Understanding the answer to this question is the key to understanding numbering systems, and for us, understanding binary. In decimal, we have ten numerals, ranging from zero to nine. 

Think of each place value as a box that can only hold up to nine things. When we start counting, we start with zero things in our box. We then add one more, and then one more, and so on until we reach nine things in our box. We now add one more. We have ten things, but our place value can only hold nine.

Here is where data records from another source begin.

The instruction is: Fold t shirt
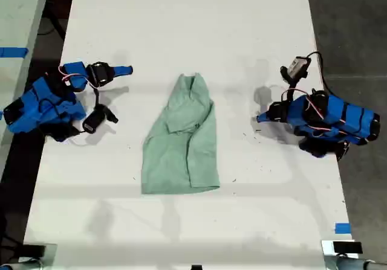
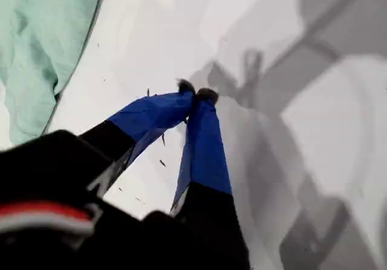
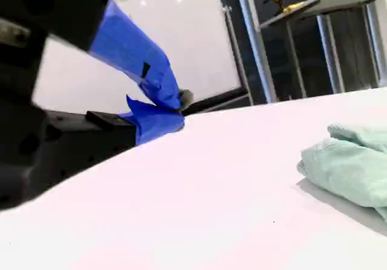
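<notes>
Exterior view: shirt (image 1: 181, 138) folded lengthwise, mid-table (image 1: 254, 16), collar end toward frame top. One arm parked at each side of frame, both well apart from shirt.

First wrist view: my first gripper (image 2: 195, 93) closed, tips touching, holding nothing; shirt (image 2: 36, 46) nearby.

Second wrist view: my second gripper (image 3: 175, 107) closed, empty; shirt (image 3: 351, 167) apart.

T shirt (image 1: 181, 140) pale mint green, plain; table (image 1: 181, 28) white; both arms blue and black; blue tape (image 1: 342, 228) marks.
</notes>
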You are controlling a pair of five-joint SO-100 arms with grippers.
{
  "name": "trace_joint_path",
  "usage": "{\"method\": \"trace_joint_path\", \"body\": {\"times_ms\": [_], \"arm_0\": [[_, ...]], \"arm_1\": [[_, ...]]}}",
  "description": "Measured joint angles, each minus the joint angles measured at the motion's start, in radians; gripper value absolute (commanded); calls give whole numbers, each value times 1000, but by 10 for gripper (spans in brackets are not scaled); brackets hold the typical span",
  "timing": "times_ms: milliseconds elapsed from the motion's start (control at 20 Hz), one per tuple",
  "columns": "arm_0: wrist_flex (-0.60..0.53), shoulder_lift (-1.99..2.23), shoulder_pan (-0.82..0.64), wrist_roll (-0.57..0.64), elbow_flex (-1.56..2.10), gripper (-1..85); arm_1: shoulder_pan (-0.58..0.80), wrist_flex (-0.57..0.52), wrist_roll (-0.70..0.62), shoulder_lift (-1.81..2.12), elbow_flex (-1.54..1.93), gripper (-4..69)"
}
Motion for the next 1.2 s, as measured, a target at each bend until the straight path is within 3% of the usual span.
{"method": "trace_joint_path", "body": {"times_ms": [100,150,300,400,550,700,850,950,1000,1050,1100,1150,1200], "arm_0": [[-37,0,-23,-41,-6,-3],[-57,2,-55,-163,-9,-3],[-26,-20,41,-563,-75,-4],[-9,-118,77,-661,-115,-4],[51,-451,167,-696,-334,-4],[233,-969,331,-723,-759,-4],[554,-1557,531,-819,-1298,2],[640,-1779,661,-877,-1563,9],[653,-1824,726,-910,-1632,81],[660,-1856,787,-951,-1667,297],[661,-1881,844,-1012,-1678,425],[661,-1905,900,-1108,-1678,417],[653,-1931,945,-1195,-1678,356]], "arm_1": [[0,0,11,0,0,13],[0,0,12,0,0,13],[0,0,20,0,0,13],[0,0,20,0,0,13],[0,0,20,0,0,13],[0,0,20,0,0,13],[0,0,25,0,0,13],[0,0,25,0,0,13],[0,0,25,0,0,13],[0,0,25,0,0,13],[0,3,25,0,0,13],[0,9,25,0,0,13],[0,12,25,0,0,13]]}}
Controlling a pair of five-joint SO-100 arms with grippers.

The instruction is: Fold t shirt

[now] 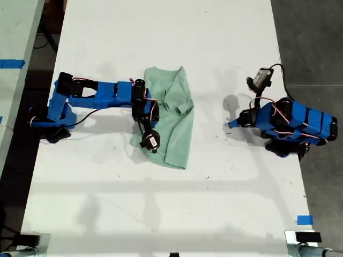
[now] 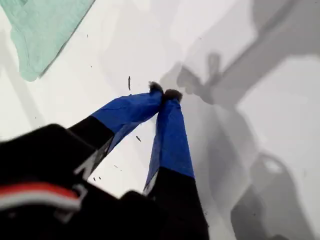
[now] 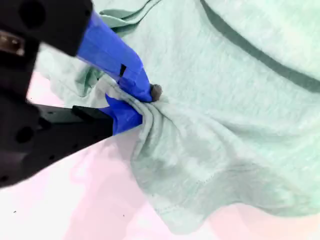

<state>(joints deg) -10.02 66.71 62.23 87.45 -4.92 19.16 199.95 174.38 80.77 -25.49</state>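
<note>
t shirt: soft, wrinkled mint cloth on white table | my second gripper: fingers pinching a bunched fold | my first gripper: fingers together, empty

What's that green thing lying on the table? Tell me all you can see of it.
It is a t shirt of pale mint-green, soft-looking cloth, wrinkled and partly folded over itself, with a darker seam line across it. It lies flat on the white table, near the middle, lengthwise toward the exterior view's bottom. My second pincer is shut on a bunched pinch of its fabric near one edge. My first pincer is closed, apart from it, over bare table.
</note>
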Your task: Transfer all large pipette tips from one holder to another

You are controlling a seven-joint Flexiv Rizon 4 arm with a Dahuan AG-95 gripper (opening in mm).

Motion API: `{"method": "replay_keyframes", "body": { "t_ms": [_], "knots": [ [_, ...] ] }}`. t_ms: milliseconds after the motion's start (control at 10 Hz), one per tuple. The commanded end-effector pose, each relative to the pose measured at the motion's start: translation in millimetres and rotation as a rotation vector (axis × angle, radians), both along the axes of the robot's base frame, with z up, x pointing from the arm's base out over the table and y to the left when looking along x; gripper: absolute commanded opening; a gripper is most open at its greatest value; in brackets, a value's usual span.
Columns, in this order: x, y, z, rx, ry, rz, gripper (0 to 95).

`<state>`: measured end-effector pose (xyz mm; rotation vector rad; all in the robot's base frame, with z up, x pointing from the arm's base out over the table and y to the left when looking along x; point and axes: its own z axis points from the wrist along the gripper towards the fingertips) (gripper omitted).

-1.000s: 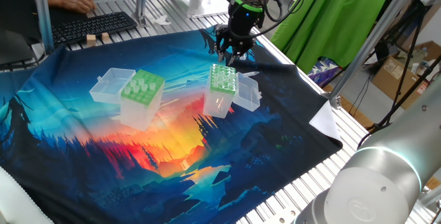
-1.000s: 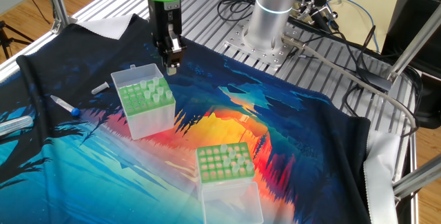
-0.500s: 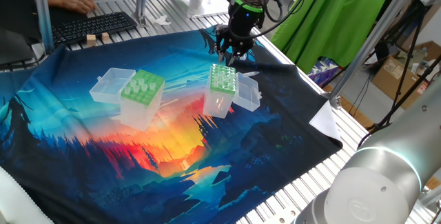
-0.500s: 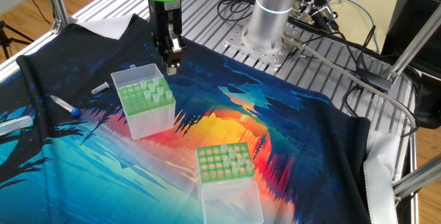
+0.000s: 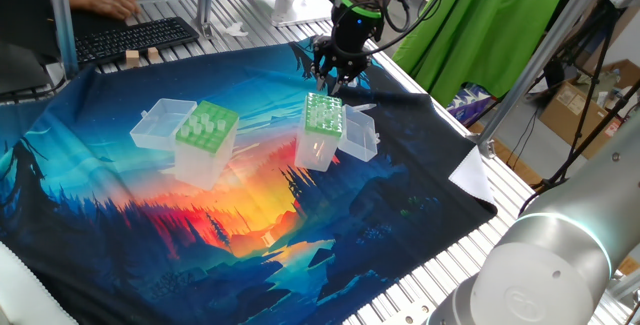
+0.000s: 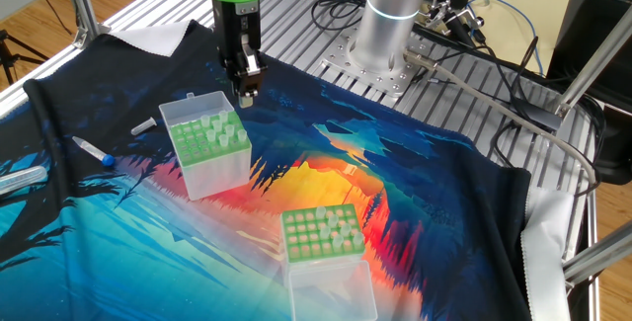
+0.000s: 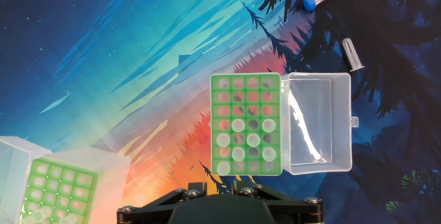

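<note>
The pincer hangs above the narrower box, whose lid lies open so the holes are reachable (pincer state: cannot tell).

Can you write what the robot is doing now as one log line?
gripper: hovers near narrow box, not touching | grip: unclear | wide box: lid open, tips inside
</note>
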<state>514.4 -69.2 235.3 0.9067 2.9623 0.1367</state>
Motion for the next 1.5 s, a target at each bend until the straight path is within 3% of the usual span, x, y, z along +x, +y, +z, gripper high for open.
{"method": "replay_keyframes", "body": {
  "t_ms": [100, 200, 300, 400, 500, 1100, 1300, 1500],
  "knots": [
    [0.2, 0.0, 0.2, 0.000, 0.000, 0.000, 19.0],
    [-48.7, 36.1, 57.3, -0.048, 0.064, -0.020, 0.0],
    [-63.0, 6.4, 66.4, -0.045, 0.057, 0.019, 0.0],
    [-69.1, -12.6, 71.7, -0.036, 0.057, 0.053, 0.0],
    [-69.9, -17.5, 71.7, -0.021, 0.058, 0.058, 0.0],
    [-75.7, -21.4, 68.7, -0.024, 0.047, 0.056, 0.0],
    [-75.6, -21.3, 68.0, -0.040, 0.049, 0.050, 0.0],
    [-72.4, -15.3, 63.4, -0.039, 0.050, 0.046, 0.0]
  ]
}}
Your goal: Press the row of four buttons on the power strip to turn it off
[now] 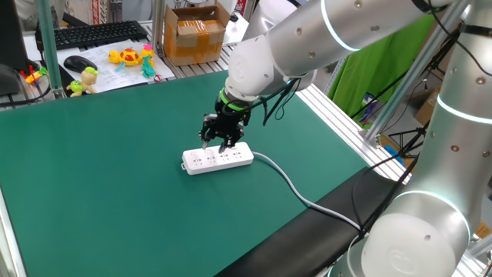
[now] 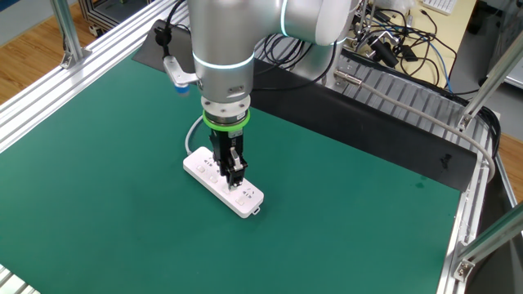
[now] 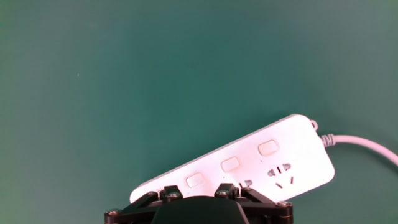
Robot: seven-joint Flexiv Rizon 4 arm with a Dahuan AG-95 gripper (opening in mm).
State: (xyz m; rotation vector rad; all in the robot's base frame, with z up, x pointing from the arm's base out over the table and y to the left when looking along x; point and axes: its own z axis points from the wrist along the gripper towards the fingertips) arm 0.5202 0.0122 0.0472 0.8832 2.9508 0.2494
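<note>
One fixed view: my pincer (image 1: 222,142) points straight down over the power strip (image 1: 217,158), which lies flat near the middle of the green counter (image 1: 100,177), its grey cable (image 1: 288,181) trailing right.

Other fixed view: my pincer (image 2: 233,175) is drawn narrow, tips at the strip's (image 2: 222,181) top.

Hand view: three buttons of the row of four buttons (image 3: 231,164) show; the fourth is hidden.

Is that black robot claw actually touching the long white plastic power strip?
Cannot tell: in both fixed views the gripper overlaps the power strip, neither contact nor gap visible.
</note>
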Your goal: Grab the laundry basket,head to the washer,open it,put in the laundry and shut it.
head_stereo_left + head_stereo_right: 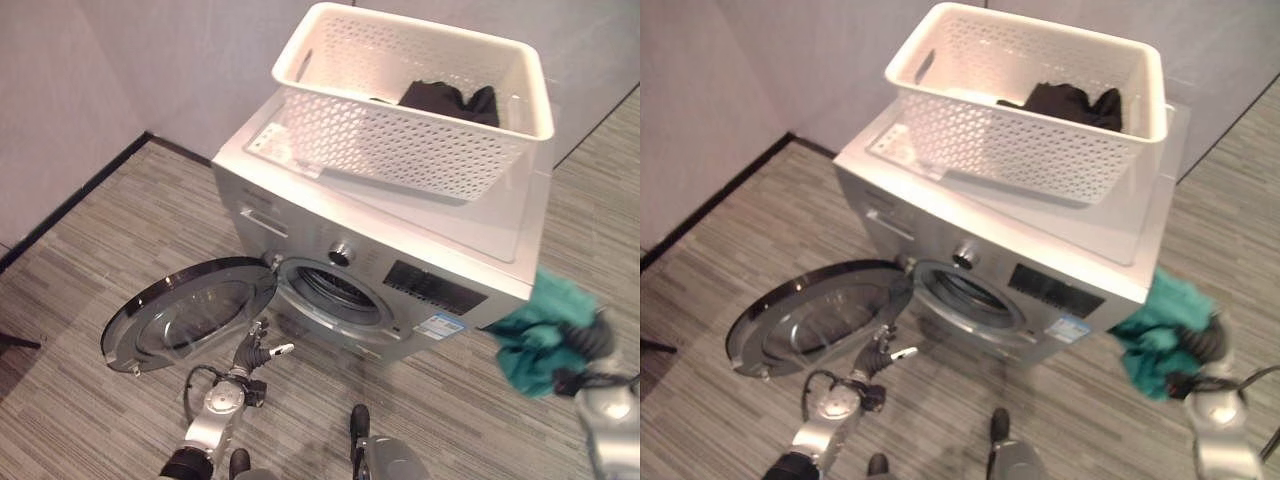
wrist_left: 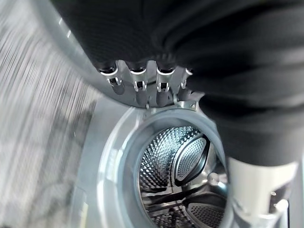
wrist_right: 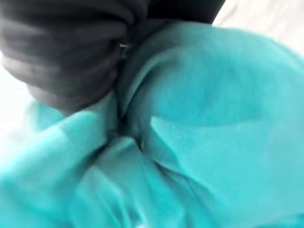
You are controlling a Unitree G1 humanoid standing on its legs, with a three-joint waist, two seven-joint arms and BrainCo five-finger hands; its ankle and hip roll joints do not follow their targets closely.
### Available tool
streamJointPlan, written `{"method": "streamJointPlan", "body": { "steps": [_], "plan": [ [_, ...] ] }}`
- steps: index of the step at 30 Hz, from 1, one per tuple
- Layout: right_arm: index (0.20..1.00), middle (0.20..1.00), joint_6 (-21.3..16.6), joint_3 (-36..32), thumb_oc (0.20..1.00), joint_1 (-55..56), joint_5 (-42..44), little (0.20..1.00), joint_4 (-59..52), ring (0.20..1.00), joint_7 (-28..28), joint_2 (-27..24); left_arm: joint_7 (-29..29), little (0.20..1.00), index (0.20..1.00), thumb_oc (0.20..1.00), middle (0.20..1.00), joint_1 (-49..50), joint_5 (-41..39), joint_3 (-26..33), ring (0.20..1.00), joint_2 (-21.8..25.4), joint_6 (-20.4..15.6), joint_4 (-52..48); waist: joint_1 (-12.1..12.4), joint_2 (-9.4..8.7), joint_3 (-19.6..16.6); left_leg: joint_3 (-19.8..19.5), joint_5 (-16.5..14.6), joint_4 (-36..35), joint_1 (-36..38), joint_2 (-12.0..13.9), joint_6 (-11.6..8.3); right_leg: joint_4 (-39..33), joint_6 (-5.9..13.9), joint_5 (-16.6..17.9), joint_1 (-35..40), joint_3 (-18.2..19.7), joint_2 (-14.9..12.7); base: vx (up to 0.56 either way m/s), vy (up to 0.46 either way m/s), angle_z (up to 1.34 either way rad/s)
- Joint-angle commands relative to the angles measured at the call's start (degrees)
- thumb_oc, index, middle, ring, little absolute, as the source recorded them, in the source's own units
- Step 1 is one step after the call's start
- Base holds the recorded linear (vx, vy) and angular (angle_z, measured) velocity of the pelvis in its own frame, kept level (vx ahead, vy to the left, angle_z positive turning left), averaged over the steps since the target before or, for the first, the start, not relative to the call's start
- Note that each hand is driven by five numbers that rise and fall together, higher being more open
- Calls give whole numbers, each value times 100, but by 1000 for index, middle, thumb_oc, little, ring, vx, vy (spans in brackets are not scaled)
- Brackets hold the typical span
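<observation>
A silver front-loading washer (image 1: pixel 440 225) stands with its round door (image 1: pixel 190 312) swung wide to the left and its drum (image 2: pixel 180 161) showing. On its lid rests a white perforated laundry basket (image 1: pixel 400 145) with a black garment (image 1: pixel 450 100) inside. My left hand (image 1: pixel 253 352) hovers low between the door and the drum mouth, its fingers (image 2: pixel 142 83) straight and holding nothing. To the right of the washer's front corner, my right hand (image 1: pixel 588 345) is shut on a bunched teal cloth (image 1: pixel 540 335), which hangs in the air; the same teal cloth (image 3: pixel 204 118) wraps the hand.
The washer stands on grey wood-grain floor (image 1: pixel 110 420) near a pale wall with a black baseboard (image 1: pixel 70 210) on the left. The open door takes up the floor space left of the drum mouth.
</observation>
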Motion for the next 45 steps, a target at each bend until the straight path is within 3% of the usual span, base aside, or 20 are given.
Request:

So what do we do? We take all of our ten things, bundle them up into one group of ten, and put them into the next place value: the tens place value. We now have one ten and zero ones: 10. As we count upward, we eventually will reach 18 (one ten, eight ones), 19 (one ten, nine ones), and then 20 (two tens, zero ones). This keeps going until we reach 99, where we suddenly need a new place value: 100 (one hundred, zero tens, zero ones). 

Every time we reach a nine of some place value, we create a new one that is ten times the last place value. (ten is 10 x 1, one hundred is 10 x 10, and so on). This system of “tens” is why we call decimal decimal (“deci” is the Latin prefix for “ten”).

Two is Good Enough for Me

This brings us to binary. Binary is a numbering system built around two, rather than ten. Let’s start by looking at our numerals for binary: 0,1. That’s it. With decimal, we had ten numerals, so with binary, it makes sense that we only get two.

Let’s start counting! We start with 0 (zero ones) and then add one to get 1 (one one). Now, we add one more and realize that each box or place value in binary only has space for one of something. We have two, but it can’t fit into our place value.

To accommodate this, we do the same thing that we did in decimal: we take our two somethings, bundle them together, and add them to the next place value: the twos.

We now have 10 (one two, zero ones). We can add a third thing to get 11 (one two, one one). 

The next place value works the same way: we add one more to get four, but our ones place value and twos place values are full, so we create the next place value: the fours. We now have 100  (one four, zero twos, and zero ones).

In decimal, each place value is ten times bigger than the last. Similarly, in binary, each place value is two times bigger. When we list out the first five place values of each system, we can see this in action.

Decimal:

1 (ones), 10 (tens, 10x1) 100 (hundreds, 10x10), 1000 (thousands, 10x100), 10000 (ten thousands (10x1000)

Binary: 

1 (ones), 10, (twos, 2x1), 100 (fours, 2x2), 1000 (eights, 2x4), 10000 (sixteens, 2x8)

That’s it! Binary is just a different way of counting, where we limit ourselves to only use two numerals and have place values built around two rather than ten.

We’ll leave you with a binary joke:

There are 10 types of people in this world: those who understand binary, and those who don’t.